Last week, NASA renamed its headquarters in Washington, D.C., after Mary W. Jackson, the first Black female engineer at NASA as portrayed in the movie Hidden Figures. The movie highlighted the important work of four Black female mathematicians in the 1950s — as well as the rampant racism and segregation at NASA.

Shih points to NASA’s close connections to the civil rights movement, including in 1964 when the organization hired a group of young Black men from Baton Rouge, La., to work at Marshall Space Flight Center. They were the first Black engineers and contributed to NASA’s Apollo space program.

NASA’s efforts to focus on recruiting specifically Black candidates into the organization has shifted since the ’60s. Now the organization partners with historically Black colleges and universities and has awarded $33 million in grants through its Minority University Research and Education Project.

But NASA’s astronauts have historically skewed white and male. There are less than 20 Black astronauts in NASA’s history. According to NASA’s list of the current active 48 astronauts, there are only four who are Black: Victor Glover, Jessica Watkins, Jeanette Epps and Stephanie Wilson. Three of the Black astronauts have never been on a mission.

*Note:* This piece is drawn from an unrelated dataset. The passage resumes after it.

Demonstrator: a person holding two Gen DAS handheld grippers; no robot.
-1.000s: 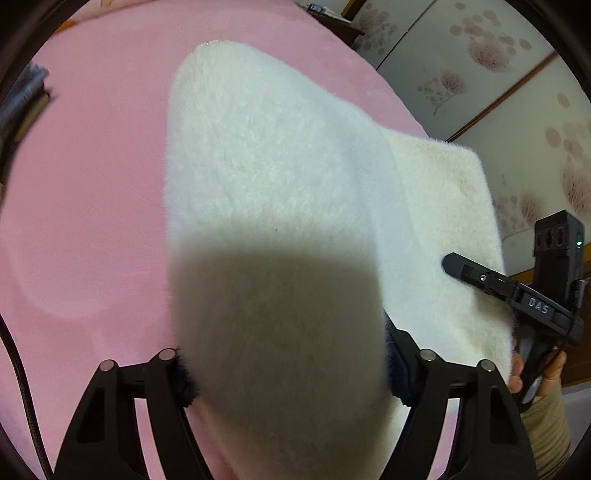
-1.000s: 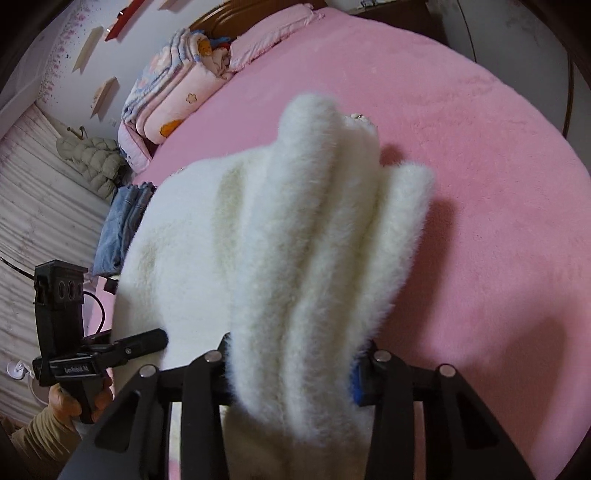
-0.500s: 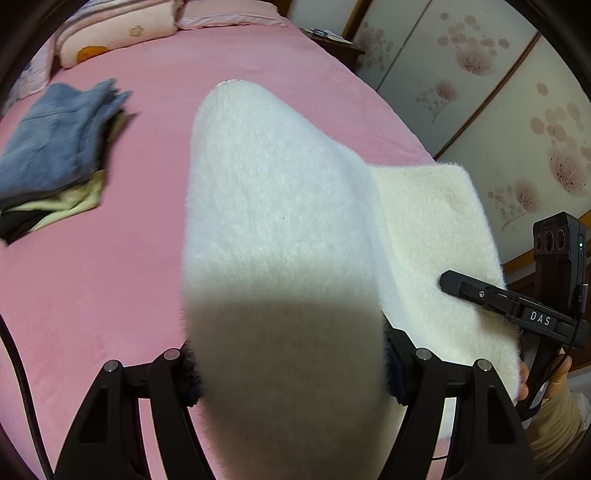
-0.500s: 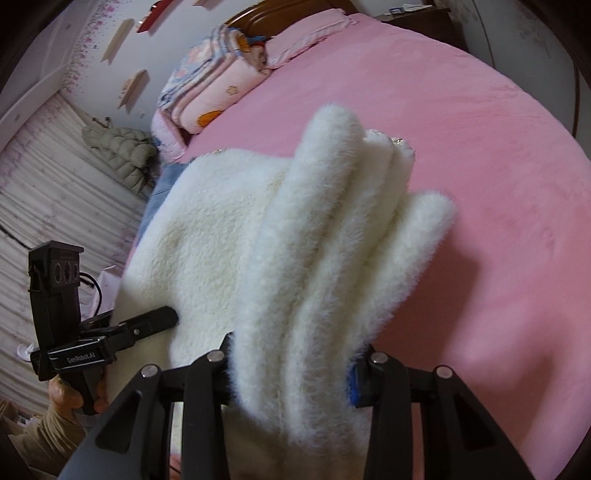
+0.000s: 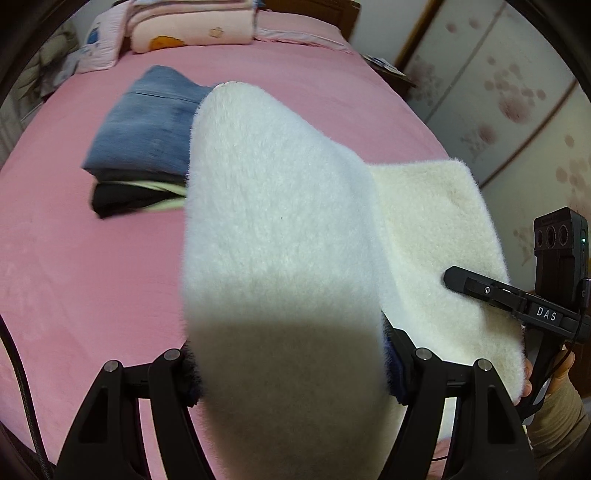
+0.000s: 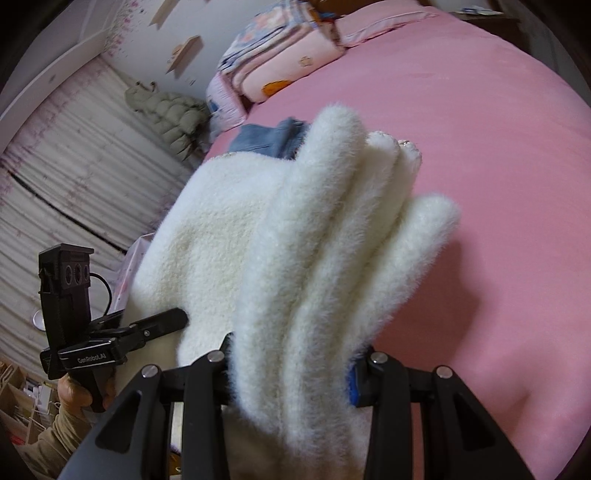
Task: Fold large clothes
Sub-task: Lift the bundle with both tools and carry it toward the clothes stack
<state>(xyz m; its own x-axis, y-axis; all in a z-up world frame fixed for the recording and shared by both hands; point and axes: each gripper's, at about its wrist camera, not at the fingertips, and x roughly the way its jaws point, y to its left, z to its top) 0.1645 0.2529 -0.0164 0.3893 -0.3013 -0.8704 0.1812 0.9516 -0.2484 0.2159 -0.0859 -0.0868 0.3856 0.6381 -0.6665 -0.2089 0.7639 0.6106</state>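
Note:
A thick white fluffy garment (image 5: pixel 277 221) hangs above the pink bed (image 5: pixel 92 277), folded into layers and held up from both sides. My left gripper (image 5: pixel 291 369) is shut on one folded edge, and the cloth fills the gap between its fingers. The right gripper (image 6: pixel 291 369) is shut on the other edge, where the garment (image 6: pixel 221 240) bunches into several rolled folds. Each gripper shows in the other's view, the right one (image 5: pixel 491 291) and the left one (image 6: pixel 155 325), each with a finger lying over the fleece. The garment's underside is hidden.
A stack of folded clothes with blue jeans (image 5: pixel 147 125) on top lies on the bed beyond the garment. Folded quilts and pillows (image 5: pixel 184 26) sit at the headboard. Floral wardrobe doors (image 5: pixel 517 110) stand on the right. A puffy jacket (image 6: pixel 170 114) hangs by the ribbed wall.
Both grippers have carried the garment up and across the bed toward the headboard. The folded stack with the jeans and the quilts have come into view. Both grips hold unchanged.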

When asked if NASA is shifting policies to address specific concerns of their Black workers in light of the death of George Floyd, Shih said it would be more accurate to say that NASA is prioritizing all diversity and inclusion.

”We do care about African-Americans, and we recognize that there’s societal issues right now pertaining specifically to African-Americans,” he says. “We have to consider African-Americans and everyone else as well. If we focus exclusively on African-Americans, we end up not getting access to talent and involving other groups, and it’s really kind of as simple as that.”

In response, Kamai says: “Now is the time to turn that conversation into direct action that will eradicate anti-Black racism and enable our Black colleagues to thrive. Racism is a fundamental problem in science, which means there needs to be funding allocated toward solving that problem. NASA needs to create a more robust system of evaluation and accountability for everyone receiving NASA funding. We need to see all of our funding agencies, including NSF and DOE, move from dialogue into actions that will end systemic racism.’

Former astronaut Leland Melvin shared a powerful story in conversation with Bill Nye about racial inequality, saying that when he saw the Apollo moon landing in 1969, “I didn’t think about becoming an astronaut, because I didn’t see someone who looked like me.”

But he says he does believe the recent Black Lives Matter protests could effect real change.

“I’m an optimist,” he said. “If a skinny Black kid from a formerly Southern racist town can go to space two times, anything is possible. This ain’t rocket science.”